**What to work on**:
It is required that all of the data be written out exactly.

**Supplied information**:
((
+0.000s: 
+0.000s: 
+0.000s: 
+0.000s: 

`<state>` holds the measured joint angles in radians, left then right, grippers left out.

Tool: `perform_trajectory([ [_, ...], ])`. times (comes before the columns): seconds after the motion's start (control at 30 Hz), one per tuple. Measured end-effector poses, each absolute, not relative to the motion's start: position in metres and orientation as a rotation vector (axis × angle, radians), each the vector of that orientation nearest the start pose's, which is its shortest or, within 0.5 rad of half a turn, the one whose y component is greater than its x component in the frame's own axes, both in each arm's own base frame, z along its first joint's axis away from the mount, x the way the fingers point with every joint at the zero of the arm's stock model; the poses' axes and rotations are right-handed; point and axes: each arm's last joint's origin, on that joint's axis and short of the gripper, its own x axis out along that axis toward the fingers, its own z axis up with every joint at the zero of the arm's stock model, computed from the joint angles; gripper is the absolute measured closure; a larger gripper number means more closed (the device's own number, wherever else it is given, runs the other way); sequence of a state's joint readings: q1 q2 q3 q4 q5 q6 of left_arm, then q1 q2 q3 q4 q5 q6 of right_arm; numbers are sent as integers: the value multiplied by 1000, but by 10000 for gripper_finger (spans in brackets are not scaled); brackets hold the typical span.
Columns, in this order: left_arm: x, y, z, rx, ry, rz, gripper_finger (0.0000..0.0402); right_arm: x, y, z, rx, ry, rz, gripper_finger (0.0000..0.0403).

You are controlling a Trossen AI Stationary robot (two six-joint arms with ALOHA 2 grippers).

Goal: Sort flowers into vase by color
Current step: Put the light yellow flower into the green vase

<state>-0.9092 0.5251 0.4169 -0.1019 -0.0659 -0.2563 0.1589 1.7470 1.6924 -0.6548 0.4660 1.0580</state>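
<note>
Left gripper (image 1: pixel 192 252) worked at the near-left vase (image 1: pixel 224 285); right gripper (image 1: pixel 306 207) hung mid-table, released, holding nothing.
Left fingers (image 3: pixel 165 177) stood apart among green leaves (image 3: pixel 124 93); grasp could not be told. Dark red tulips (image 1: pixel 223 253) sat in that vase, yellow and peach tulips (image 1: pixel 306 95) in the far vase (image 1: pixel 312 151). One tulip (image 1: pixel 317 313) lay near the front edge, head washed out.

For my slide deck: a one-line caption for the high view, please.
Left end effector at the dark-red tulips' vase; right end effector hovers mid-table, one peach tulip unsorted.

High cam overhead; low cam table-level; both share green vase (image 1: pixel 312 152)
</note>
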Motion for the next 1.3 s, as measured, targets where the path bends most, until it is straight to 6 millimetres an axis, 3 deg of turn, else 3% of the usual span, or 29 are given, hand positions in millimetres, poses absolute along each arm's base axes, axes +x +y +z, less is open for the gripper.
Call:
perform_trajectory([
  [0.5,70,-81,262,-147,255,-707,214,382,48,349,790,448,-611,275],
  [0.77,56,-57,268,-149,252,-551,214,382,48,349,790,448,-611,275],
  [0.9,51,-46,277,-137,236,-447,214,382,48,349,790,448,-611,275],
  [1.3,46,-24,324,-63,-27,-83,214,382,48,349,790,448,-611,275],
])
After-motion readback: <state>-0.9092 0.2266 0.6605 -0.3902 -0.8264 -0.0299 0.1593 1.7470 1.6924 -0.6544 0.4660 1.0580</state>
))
**Response for this exercise**:
+0.000s: 
+0.000s: 
+0.000s: 
+0.000s: 

`<state>` holds the measured joint angles in radians, left then right, grippers left out.

Tool: `perform_trajectory([ [_, ...], ])`. times (comes before the columns): seconds after the motion's start (control at 30 Hz), one per tuple. Measured end-effector poses, each absolute, not relative to the motion's start: position in metres and orientation as a rotation vector (axis × angle, radians), each the vector of that orientation nearest the start pose's, which is its shortest or, within 0.5 rad of half a turn, the one whose y component is greater than its x component in the frame's own axes, both in each arm's own base frame, z along its first joint's axis away from the mount, x the way the fingers point with every joint at the zero of the arm's stock model; the poses' axes and rotations are right-handed; point and axes: each arm's last joint's origin, on that joint's axis and short of the gripper, its own x axis out along that axis toward the fingers, its own z axis up with every joint at the zero of the arm's stock model, computed from the joint angles; gripper is the absolute measured closure; a larger gripper number means more closed (the device's own number, wherever else it is given, runs the other way); sequence of a state's joint readings: q1 q2 q3 q4 q5 q6 of left_arm, then q1 q2 q3 q4 q5 q6 of right_arm; numbers are sent as integers: the value multiplied by 1000, but by 10000 for gripper_finger (spans in brackets are not scaled); brackets hold the typical span.
Columns, in this order: left_arm: x, y, z, rx, ry, rz, gripper_finger (0.0000..0.0402); right_arm: x, y, z, rx, ry, rz, gripper_finger (0.0000..0.0403).

You are controlling a Trossen AI Stationary robot (two six-joint arms with ALOHA 2 grippers).

Goal: Sort flowers into vase by color
Current step: Put the light yellow flower into the green vase

<state>-0.9092 0.5251 0.4169 -0.1019 -0.0659 -0.2563 0.1589 1.7470 1.6924 -0.6548 0.4660 1.0580</state>
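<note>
Left gripper (image 1: pixel 192 252) worked at the near-left vase (image 1: pixel 224 285); right gripper (image 1: pixel 306 207) hung mid-table, released, holding nothing.
Left fingers (image 3: pixel 165 177) stood apart among green leaves (image 3: pixel 124 93); grasp could not be told. Dark red tulips (image 1: pixel 223 253) sat in that vase, yellow and peach tulips (image 1: pixel 306 95) in the far vase (image 1: pixel 312 151). One tulip (image 1: pixel 317 313) lay near the front edge, head washed out.

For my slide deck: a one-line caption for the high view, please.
Left end effector at the dark-red tulips' vase; right end effector hovers mid-table, one peach tulip unsorted.

High cam overhead; low cam table-level; both share green vase (image 1: pixel 312 152)
</note>
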Motion for the next 1.3 s, as measured, targets where the path bends most, until it is straight to 6 millimetres an axis, 3 deg of turn, else 3% of the usual span, or 29 are given, hand positions in millimetres, poses absolute along each arm's base axes, axes +x +y +z, less is open for the gripper.
Call:
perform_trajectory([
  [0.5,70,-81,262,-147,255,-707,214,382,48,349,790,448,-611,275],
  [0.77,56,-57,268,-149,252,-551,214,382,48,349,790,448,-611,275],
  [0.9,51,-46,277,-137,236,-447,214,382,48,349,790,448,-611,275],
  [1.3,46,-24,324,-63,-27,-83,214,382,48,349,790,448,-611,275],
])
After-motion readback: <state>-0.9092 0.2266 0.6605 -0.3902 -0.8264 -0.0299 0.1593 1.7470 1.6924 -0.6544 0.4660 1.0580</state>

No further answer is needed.